И она только многократно усилилась после того, как вернулся с пустыми руками отряд гвардейцев, взятый Меркелосом для поимки беглецов. С того дня по казармам пошли гулять рассказы о последних словах герцога, загнанного вместе с молодой женой в непроходимое ущелье. Выслушав их от верного шпиона, Регорс побелел как стенка и с того момента надеялся только на чудо, отправив на поиск господина и его жены отряд лучших следопытов. Однако они не обнаружили ни малейших следов не только герцогской четы, но и трупа советника Меркелоса, оказавшегося тайным шпионом Юверсано.
Длинный и широкий стол в столовой был уже накрыт, и в стоявших с торца креслах, которые, но правилам, предназначались правящему герцогу и его супруге, сидели ее милость Юнгильда дэй Крисдано и Лархой, разодетые, как на торжественный прием.
— По-моему, ваша матушка не поверила в вашу подлинность, — скорбно произнес Зрадр и огорченно вздохнул.
В тот же миг кресла герцогини и ее младшего сына приподнялись и легко перелетели к одной из боковых сторон, оставляя во главе стола свободное место, куда догадливые слуги тотчас поставили два других кресла.
Хатгерн твердым шагом прошел к своему месту, уселся, и устало предложил спутникам:
— Устраивайтесь, друзья мои, где вам удобнее.

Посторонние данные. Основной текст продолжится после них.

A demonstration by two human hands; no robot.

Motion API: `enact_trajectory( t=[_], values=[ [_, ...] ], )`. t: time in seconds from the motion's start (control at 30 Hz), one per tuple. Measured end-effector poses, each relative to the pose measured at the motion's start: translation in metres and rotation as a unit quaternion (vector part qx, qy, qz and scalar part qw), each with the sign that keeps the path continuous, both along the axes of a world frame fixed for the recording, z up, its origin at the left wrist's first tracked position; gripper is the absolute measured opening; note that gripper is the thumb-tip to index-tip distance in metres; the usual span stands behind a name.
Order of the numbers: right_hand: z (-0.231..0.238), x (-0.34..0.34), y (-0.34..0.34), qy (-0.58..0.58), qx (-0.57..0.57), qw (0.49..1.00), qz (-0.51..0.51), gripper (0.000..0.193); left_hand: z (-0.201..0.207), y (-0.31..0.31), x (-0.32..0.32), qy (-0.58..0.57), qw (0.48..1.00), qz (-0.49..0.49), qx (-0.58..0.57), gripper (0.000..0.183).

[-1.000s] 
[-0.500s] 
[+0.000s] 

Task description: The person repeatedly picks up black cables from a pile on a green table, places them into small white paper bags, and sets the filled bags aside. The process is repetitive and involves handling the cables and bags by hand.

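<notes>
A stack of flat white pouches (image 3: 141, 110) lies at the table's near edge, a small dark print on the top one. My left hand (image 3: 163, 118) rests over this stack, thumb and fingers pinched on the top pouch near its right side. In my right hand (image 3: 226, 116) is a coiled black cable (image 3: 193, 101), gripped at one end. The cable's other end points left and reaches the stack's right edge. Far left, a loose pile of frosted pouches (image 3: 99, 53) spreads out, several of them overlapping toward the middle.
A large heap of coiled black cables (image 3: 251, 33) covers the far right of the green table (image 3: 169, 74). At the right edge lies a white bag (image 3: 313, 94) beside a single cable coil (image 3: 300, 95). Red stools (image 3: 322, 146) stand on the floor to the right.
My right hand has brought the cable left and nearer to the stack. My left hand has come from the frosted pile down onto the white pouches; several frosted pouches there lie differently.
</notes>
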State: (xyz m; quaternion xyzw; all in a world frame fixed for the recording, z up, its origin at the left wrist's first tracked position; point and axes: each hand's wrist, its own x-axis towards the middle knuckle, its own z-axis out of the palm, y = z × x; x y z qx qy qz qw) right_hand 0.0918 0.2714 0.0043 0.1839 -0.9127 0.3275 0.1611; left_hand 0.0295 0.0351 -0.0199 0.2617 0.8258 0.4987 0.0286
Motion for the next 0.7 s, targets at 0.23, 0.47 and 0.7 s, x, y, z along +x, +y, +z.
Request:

— Вы не желаете поцеловать руку вашей матушке, ваша милость? — едва придя в себя, оскорбленно осведомилась Юнгильда, неприкрыто сверля недобрым взглядом устраивающихся вокруг сына людей. — Боюсь, ваша поездка нанесла урон вашим манерам.
— Пока не желаю, — сухо ответил Харн, не обращая внимания на подколку, — сначала выясню, кто рассыпал в моих комнатах яд. И вам придется обходиться без моих поцелуев весь остаток жизни, если дознание приведет к вам.
— И какой же там был яд? — с холодной усмешкой осведомилась ее милость и поднесла к губам вилку с кусочком рыбы.
Даже не подозревая, какое потрясение вызвали в душе герцога эти слова и безразличие, с каким они прозвучали. Там рушились мосты и туманные замки, горели заповедные чащи и васильковые поля, пересыхали хрустальные родники и стремительные реки, превращались в пыль города и скалы.